Preempt’s Israeli military intelligence-based team has developed a product aimed at tackling insider threats in real-time
Emerging from stealth this morning with their first product, the U.S.- and Israel-based Preempt Security has announced the launch of what they are calling a behavioral firewall.
Co-founded in 2014 by CEO Ajit Sancheti and CTO Roman Blachman, Preempt’s Israeli military intelligence-based team (specifically many graduates of the prestigious 8200 unit) has developed a product aimed at tackling insider threats in real-time. Along with their Silicon Valley HQ, they also have an office in Ramat Gan.
They raised their Series A back in April, pulling in $8 million from General Catalyst Partners, as well as their seed backers Mickey Boodaei and Rakesh Loonkar of Trusteer and Paul Sagan of Akamai Technologies.
Speaking with Geektime, Sancheti describes their solution as “very granular, with dynamic permissions and responses for different users based on customizable policies.”
What they have come up with basically falls into the space between a traditional firewall that is capable of keeping out intruders, and that of a smart user behavior analysis (UBA) operation.
In looking at the current UBA solutions out on the market, Sancheti says that they are focused on providing alerts and logging activity, without the ability to really take action. Their solution works on machine learning and a strong set of math that can respond to different circumstances.
At the same time, he says that the old style of firewalls is very static, tracking which users are going where and responding. “With UBA, you can learn the behavior of users, and when they do something that doesn’t match what they do, then you try to take an action. So the behavioral component and the understanding of what users are doing, what’s normal or not, is the first difference.”
One of the key selling points that Preempt believes that it has over its competition is the ability to dynamically change policies. “When user behavior changes, you absolutely want to be able to have a way to respond to the changing behavior of the users,” Sancheti explains.
“If you had a static firewall policy and somebody’s project changed, then you’d have to go off and change the rules to allow them access to new servers, block them from the old ones, etc. If you learned and the policy understood how to incorporate these changes, then it doesn’t become a big management burden for the security team because it learns the changing behavior, starting to adapt according to the nature of the user’s’ behavior.”
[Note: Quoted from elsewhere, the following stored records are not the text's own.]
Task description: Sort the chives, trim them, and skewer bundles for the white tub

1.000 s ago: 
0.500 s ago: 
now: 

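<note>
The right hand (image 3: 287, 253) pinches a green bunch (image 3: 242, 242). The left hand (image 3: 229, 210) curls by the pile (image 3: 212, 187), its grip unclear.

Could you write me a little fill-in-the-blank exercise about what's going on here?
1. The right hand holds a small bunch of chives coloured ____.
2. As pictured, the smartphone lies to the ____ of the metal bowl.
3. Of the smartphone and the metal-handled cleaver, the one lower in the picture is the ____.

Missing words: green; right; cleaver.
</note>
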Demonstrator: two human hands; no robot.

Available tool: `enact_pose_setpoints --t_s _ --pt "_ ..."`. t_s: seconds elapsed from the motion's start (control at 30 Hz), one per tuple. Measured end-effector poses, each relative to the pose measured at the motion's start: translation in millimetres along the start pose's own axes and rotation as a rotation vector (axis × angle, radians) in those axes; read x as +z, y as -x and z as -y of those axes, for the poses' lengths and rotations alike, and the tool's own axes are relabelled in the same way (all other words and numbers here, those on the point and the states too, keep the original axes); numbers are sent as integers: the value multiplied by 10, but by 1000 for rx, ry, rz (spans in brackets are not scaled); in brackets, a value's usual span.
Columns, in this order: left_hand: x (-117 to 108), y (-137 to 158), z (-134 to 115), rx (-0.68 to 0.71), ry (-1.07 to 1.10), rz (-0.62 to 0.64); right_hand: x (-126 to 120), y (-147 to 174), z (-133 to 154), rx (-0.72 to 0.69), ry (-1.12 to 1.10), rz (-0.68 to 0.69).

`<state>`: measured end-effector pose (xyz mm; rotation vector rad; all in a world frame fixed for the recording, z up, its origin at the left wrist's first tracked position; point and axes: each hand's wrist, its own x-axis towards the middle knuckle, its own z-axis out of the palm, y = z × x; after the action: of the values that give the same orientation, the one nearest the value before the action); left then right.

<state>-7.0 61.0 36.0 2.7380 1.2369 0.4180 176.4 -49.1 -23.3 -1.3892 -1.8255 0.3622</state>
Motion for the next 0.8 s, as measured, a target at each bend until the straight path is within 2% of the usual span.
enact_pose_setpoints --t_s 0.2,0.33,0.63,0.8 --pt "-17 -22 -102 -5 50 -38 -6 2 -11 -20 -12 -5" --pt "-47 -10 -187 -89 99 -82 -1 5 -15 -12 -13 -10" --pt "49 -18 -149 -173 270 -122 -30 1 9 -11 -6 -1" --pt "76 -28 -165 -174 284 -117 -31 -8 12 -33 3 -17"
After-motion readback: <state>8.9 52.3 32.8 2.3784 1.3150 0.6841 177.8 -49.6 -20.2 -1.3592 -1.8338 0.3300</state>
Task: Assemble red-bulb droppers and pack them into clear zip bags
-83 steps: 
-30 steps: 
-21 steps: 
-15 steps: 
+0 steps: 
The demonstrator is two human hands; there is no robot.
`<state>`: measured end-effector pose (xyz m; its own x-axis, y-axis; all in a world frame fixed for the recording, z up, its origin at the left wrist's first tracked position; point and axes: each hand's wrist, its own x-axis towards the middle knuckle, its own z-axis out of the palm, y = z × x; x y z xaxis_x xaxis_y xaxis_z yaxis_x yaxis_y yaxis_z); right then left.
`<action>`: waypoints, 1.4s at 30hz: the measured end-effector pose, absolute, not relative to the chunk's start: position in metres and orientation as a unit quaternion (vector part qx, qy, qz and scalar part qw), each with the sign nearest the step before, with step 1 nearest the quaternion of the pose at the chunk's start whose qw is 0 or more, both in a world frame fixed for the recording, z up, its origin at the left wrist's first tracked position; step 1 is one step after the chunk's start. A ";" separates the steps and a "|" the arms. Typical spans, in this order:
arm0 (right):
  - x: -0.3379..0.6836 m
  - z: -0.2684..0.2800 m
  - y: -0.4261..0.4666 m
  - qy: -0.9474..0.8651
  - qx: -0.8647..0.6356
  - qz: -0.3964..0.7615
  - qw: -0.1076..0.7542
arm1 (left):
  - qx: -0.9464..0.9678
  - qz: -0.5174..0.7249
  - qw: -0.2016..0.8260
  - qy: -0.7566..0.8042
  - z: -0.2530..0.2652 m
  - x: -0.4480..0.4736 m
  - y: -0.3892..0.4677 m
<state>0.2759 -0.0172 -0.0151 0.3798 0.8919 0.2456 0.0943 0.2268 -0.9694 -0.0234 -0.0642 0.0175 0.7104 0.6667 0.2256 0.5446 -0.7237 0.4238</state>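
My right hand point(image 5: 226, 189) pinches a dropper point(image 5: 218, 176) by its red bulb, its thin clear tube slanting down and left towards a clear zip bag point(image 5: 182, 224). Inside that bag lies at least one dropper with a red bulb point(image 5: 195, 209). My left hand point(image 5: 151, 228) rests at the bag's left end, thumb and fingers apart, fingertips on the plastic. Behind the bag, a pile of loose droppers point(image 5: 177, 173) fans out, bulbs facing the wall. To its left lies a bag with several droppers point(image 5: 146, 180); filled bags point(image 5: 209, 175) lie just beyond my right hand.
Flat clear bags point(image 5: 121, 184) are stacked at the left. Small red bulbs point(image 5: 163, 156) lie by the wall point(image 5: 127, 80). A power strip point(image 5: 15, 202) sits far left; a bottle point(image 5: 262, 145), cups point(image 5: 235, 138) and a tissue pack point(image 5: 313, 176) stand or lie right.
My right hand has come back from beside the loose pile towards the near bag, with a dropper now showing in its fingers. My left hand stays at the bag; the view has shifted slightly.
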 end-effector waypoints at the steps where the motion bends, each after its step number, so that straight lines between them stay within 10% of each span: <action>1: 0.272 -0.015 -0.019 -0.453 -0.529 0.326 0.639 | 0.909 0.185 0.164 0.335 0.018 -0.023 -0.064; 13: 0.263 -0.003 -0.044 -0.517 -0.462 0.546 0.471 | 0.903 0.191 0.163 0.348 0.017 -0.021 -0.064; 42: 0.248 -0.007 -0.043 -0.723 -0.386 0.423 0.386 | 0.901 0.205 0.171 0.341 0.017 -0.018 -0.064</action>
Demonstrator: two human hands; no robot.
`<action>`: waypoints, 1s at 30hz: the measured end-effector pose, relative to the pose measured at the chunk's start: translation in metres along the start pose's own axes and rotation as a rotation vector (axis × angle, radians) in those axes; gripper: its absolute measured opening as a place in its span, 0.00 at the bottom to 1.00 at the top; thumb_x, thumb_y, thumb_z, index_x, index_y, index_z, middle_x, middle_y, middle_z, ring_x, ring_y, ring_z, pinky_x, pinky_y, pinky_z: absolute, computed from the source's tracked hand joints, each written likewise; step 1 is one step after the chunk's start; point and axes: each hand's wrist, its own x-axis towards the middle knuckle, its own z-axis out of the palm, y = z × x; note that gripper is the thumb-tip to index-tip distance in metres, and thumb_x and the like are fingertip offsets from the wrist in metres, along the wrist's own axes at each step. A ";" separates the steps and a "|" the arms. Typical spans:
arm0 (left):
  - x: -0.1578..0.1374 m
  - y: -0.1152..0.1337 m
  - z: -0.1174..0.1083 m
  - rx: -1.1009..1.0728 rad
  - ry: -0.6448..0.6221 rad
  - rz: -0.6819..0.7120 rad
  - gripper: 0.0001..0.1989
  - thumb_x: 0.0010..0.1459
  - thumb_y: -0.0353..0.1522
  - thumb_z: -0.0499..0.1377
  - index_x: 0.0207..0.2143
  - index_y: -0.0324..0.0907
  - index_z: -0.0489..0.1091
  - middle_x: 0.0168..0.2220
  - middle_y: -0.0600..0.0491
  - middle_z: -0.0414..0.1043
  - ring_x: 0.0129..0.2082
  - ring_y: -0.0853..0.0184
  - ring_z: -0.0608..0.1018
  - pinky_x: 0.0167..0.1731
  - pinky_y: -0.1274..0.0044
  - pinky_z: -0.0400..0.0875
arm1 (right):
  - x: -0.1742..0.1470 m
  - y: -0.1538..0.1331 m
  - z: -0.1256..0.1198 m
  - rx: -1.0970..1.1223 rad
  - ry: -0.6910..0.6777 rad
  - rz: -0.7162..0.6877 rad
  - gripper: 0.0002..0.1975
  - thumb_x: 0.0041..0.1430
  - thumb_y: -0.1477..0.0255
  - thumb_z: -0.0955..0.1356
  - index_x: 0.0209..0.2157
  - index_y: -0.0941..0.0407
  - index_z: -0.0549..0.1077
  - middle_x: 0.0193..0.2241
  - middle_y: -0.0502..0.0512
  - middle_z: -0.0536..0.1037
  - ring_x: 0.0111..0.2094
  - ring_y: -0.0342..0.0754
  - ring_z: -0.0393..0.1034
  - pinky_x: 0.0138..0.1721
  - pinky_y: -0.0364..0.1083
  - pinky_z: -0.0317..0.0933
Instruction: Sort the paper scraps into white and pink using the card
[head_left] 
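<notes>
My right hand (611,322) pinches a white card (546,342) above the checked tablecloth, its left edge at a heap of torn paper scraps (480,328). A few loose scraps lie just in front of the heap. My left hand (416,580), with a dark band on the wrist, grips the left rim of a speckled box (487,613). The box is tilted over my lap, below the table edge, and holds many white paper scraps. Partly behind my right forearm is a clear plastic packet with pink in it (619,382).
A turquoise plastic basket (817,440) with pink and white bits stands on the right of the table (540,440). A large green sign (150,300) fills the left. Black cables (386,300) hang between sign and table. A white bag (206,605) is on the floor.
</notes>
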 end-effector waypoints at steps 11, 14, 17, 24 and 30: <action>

Finally firewalls can sometimes feel like performing surgery with a machete, cutting out large groups of people when a scalpel approach would probably yield better results. Their system is capable of responding in multiple ways, including different kinds of challenges to authenticate like 2-Step verification which he says is becoming very popular.
In speaking with Sancheti, he tells Geektime that they have already deployed their product with a number of paying customers, and are engaged with customers in the financial and education sectors, as well as hospitals and law firms that are looking for the added security.
Still a young company, he says that they do not yet have a false positive rate ready to publish.
Preempt’s approach to security is to allow companies to keep business operations flowing smoothly as much as possible. More often than not, those who are locked out are legitimate users who have not been granted the proper access. This can be from problems with the policy, or simply an understaffed IT department unable to keep up with the shifting needs for employee permissions. Their goal was to build a dynamic system with a more robust set of tools for responding to potential threats.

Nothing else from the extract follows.